PROBLEM: Repeat each line of the data below exactly, but skip the pictures.

INFORMATION SHOWN:
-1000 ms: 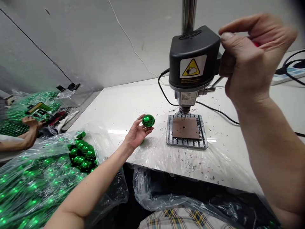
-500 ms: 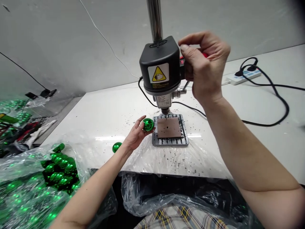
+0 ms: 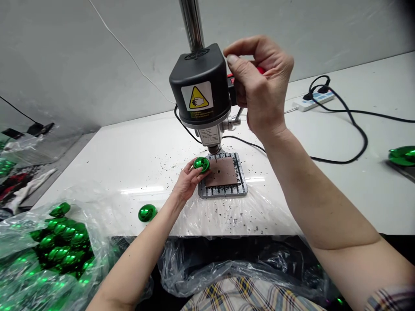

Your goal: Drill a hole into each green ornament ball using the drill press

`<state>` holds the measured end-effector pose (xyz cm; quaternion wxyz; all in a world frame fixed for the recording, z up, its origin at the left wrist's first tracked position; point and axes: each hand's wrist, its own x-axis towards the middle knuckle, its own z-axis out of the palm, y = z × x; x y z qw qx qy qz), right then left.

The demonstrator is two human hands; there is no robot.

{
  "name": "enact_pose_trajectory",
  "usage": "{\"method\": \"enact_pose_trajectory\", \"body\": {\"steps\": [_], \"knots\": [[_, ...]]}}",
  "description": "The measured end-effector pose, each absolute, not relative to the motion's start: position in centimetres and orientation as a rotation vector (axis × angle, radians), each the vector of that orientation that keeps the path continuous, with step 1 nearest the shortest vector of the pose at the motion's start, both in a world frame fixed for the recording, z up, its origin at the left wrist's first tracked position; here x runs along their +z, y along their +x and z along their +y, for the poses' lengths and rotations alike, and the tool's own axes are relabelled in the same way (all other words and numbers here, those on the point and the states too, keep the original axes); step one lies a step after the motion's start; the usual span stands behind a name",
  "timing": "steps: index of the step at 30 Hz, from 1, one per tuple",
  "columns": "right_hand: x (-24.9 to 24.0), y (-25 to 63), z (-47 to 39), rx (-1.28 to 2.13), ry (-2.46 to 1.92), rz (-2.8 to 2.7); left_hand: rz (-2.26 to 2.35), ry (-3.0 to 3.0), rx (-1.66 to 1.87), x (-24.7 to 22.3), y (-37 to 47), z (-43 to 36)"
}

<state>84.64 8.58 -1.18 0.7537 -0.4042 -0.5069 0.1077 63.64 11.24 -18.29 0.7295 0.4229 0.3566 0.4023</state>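
Green mirror-finish ball in the left hand, thumb and fingers closed round it, grip narrow. It sits over the left edge of the base plate of the drill press, beside the hole in the brown board; not centred under the bit. Right hand curled round a red handle, largely hidden.

Progress, my reading: bit raised, ball and bit apart, so no cut under way. Dark chips toward the tabletop's front edge suggest earlier cutting; finished count unknown. Loose ball near that edge, left of the plate; many more in a plastic bag at the front left corner, drilled or not I cannot tell.

Held ball: round, glossy, dark reflections; no hole visible from here.
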Motion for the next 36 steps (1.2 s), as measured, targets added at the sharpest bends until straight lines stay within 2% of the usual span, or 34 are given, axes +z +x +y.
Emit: {"method": "enact_pose_trajectory", "body": {"steps": [6, 22, 36], "knots": [[-1.2, 84.6, 8.5, 0.255, -0.938, -1.099, 0.965, 1.192, 0.886, -19.7, 64.3, 11.4], [-1.2, 84.7, 8.5, 0.235, -1.032, -1.108, 0.969, 1.773, 0.934, -19.9, 66.8, 10.1], [-2.7, 84.2, 8.0, 0.064, -0.614, -1.193, 0.857, 1.638, 0.961, -21.4, 67.7, 9.8]]}}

COMPLETED TASK:
-1000 ms: 
-500 ms: 
+0 ms: 

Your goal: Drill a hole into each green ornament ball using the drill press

`<state>` holds the measured end-effector pose (xyz cm; quaternion wxyz; all in a world frame fixed for the recording, z up, its origin at the left wrist's first tracked position; point and axes: each hand's wrist, its own x-axis towards the middle knuckle, its own z-axis out of the palm, y = z × x; x y z qw qx qy qz), right then left.

The demonstrator is two human hands; there is no robot.

{
  "name": "enact_pose_trajectory",
  "usage": "{\"method\": \"enact_pose_trajectory\", \"body\": {\"steps\": [_], \"knots\": [[_, ...]]}}",
  "description": "The measured end-effector pose, each absolute, not relative to the motion's start: position in centimetres and orientation as a rotation vector (axis × angle, radians), each the vector of that orientation that keeps the path continuous, with step 1 nearest the shortest vector of the pose at the motion's start, both in a world frame fixed for the recording, z up, its origin at the left wrist's first tracked position; here x runs along their +z, y along their +x and z along their +y, for the poses' lengths and rotations alike, and the tool's own axes are relabelled in the same way (all other words and numbers here, those on the point and the states too, keep the original axes); step one lies a step after the motion's start; the usual span stands behind a name",
  "timing": "steps: index of the step at 30 Hz, from 1, one per tuple",
  "columns": "right_hand: x (-24.9 to 24.0), y (-25 to 63), z (-47 to 39), rx (-1.28 to 2.13), ry (-2.46 to 1.92), rz (-2.8 to 2.7); left_hand: rz (-2.26 to 2.35), ry (-3.0 to 3.0), rx (-1.66 to 1.87), x (-24.7 to 22.3), y (-37 to 47), z (-43 to 36)"
}

<state>84.64 8.58 -1.18 0.7537 -0.4042 -0.5069 0.1077 63.64 11.24 -18.29 0.7295 0.4229 0.3566 0.4023</state>
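Green mirror-finish ball in the left hand, thumb and fingers closed round it, grip narrow. It sits over the left edge of the base plate of the drill press, beside the hole in the brown board; not centred under the bit. Right hand curled round a red handle, largely hidden.

Progress, my reading: bit raised, ball and bit apart, so no cut under way. Dark chips toward the tabletop's front edge suggest earlier cutting; finished count unknown. Loose ball near that edge, left of the plate; many more in a plastic bag at the front left corner, drilled or not I cannot tell.

Held ball: round, glossy, dark reflections; no hole visible from here.
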Motion for the next 36 steps (1.2 s), as measured, targets added at the sharpest bends until straight lines stay within 2% of the usual span, or 34 are given, axes +z +x +y.
Emit: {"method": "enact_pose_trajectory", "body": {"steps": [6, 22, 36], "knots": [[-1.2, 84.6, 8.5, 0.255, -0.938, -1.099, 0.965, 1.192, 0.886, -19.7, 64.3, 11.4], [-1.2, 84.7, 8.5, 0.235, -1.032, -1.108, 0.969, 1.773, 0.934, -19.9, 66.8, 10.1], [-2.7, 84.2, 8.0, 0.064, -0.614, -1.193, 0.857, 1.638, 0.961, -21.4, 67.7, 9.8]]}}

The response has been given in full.